#### [WORK TASK]
Your task is to copy the stretch of lines in the records below that begins with the line containing "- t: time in" and ends with the line containing "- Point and", exactly as written, with nothing added.

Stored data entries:
-*-
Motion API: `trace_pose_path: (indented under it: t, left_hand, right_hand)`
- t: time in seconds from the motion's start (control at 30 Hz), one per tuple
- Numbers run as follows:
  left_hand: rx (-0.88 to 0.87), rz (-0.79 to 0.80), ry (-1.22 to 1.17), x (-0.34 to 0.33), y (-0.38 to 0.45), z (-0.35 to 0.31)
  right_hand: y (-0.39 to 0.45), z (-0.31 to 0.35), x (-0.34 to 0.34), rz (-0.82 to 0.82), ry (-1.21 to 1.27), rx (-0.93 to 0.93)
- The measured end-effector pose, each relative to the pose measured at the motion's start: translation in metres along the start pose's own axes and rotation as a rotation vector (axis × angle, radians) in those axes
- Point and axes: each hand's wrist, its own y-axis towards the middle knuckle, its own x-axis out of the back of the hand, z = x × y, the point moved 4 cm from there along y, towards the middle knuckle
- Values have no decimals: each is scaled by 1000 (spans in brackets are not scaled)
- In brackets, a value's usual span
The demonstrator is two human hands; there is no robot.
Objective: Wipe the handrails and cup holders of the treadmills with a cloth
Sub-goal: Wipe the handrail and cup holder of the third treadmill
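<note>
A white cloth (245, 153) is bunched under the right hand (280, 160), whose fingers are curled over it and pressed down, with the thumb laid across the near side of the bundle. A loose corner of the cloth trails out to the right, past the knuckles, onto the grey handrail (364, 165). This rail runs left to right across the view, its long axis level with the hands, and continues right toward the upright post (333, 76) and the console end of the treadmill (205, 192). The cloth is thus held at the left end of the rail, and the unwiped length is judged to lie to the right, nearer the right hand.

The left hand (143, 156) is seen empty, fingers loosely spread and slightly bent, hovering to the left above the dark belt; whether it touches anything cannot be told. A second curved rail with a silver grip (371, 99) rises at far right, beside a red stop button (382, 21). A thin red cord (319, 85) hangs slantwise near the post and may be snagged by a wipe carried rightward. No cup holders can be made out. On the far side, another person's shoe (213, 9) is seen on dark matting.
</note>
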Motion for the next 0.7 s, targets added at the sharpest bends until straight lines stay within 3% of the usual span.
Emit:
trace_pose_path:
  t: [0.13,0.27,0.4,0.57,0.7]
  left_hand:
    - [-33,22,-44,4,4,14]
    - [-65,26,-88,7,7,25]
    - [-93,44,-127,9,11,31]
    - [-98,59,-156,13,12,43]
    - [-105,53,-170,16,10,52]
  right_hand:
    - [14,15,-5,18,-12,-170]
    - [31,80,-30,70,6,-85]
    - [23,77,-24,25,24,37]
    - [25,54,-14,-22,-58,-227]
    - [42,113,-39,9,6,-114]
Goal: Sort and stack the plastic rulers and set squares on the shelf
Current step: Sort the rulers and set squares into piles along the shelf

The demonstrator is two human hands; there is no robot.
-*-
#### [OUTPUT OF THE TASK]
- t: time in seconds from the motion's start (control at 30 Hz), one per tuple
- Numbers run as follows:
  left_hand: rx (-0.88 to 0.87), rz (-0.79 to 0.80), ry (-1.22 to 1.17), x (-0.34 to 0.33), y (-0.38 to 0.45), z (-0.35 to 0.31)
  right_hand: y (-0.39 to 0.45), z (-0.31 to 0.35), x (-0.34 to 0.34), rz (-0.82 to 0.82), ry (-1.21 to 1.27), rx (-0.93 to 0.93)
- The measured end-effector pose, each relative to the pose measured at the motion's start: translation in metres along the start pose's own axes and rotation as a rotation vector (axis × angle, radians) in those axes
- Point and axes: each hand's wrist, its own y-axis towards the middle knuckle, its own x-axis out of the back of the hand, z = x × y, the point moved 4 cm from there along y, towards the middle knuckle

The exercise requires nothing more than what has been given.